## What you need to do
Locate the line bearing "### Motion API" in the material below, then reproduce it and each following line up to and including the line bearing "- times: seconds".

## Information supplied
***

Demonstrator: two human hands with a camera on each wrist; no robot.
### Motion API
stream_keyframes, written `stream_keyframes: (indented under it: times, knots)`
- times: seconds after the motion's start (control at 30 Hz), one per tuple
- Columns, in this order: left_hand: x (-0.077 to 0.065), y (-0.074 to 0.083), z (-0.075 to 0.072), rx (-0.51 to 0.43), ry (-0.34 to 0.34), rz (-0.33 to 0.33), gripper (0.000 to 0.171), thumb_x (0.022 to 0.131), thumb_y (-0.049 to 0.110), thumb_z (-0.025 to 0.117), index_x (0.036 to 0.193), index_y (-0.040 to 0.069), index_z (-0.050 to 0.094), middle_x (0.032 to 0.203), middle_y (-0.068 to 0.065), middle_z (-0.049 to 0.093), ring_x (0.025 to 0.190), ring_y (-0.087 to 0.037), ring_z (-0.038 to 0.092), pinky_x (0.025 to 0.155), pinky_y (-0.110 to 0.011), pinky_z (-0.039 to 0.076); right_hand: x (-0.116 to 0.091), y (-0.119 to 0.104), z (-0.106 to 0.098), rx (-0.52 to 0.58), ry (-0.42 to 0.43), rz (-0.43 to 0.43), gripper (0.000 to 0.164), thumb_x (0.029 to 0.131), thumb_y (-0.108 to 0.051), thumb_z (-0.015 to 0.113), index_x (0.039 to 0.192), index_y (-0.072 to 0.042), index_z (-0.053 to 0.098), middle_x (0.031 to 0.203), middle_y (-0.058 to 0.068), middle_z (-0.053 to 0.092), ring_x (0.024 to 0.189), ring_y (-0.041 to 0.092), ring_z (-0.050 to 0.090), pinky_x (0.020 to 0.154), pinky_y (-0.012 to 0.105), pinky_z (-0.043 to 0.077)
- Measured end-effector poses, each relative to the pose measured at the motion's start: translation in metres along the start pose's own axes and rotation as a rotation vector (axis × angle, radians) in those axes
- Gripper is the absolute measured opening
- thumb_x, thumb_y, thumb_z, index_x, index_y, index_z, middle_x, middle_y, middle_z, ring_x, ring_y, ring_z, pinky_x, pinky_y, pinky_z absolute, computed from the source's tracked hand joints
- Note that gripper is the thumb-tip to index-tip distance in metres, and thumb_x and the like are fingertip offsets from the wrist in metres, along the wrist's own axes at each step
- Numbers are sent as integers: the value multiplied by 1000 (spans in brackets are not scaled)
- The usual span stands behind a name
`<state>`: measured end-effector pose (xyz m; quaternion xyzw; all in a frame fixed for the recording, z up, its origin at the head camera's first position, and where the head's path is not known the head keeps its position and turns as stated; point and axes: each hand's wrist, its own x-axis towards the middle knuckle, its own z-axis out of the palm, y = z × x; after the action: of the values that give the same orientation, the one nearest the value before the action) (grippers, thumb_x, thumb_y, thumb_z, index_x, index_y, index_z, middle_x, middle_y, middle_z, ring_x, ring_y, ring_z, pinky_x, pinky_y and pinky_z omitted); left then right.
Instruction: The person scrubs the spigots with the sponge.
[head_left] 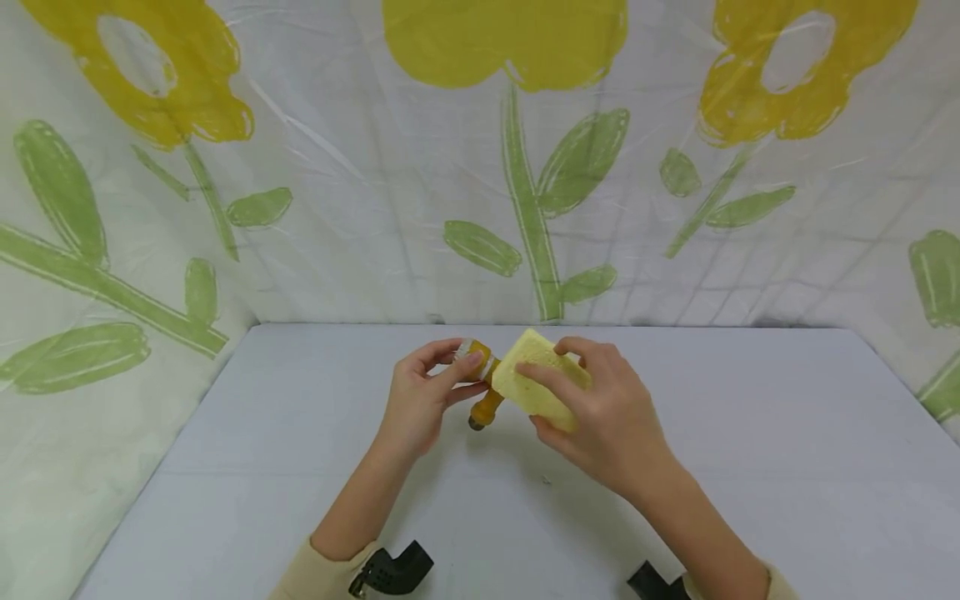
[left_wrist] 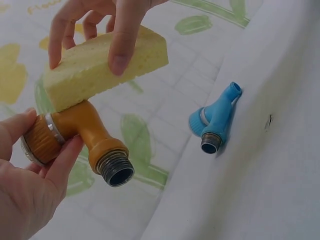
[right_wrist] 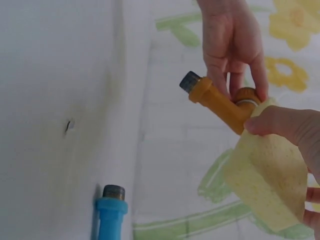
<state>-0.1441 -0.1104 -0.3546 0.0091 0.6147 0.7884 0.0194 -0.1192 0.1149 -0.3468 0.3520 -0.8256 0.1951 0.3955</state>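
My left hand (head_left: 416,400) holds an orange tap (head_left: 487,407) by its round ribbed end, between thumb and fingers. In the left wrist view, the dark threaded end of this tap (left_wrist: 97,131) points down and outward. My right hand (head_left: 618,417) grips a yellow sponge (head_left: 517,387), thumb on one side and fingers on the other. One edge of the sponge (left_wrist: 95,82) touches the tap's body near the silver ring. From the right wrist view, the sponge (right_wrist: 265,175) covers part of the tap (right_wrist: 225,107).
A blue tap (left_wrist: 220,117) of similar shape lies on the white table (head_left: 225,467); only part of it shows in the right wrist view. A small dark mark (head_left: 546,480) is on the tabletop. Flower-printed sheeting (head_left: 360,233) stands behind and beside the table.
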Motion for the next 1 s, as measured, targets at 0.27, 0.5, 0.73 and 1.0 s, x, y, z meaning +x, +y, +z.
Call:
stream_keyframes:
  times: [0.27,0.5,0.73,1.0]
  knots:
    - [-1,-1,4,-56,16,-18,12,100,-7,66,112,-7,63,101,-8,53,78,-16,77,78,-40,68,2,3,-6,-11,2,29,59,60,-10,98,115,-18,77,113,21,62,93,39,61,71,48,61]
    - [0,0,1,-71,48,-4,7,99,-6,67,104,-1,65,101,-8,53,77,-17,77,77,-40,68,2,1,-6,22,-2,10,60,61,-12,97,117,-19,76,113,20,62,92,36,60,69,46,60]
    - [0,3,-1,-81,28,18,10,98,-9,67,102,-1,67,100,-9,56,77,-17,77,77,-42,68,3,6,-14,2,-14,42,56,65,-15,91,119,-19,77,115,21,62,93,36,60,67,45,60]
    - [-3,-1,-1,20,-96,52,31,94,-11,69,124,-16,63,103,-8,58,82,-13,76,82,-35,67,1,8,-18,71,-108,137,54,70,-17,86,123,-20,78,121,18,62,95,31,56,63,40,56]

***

## Exercise answer
### Motion API
stream_keyframes, written `stream_keyframes: (indented under it: times, knots)`
- times: seconds after the motion's start (control at 30 Hz), one per tuple

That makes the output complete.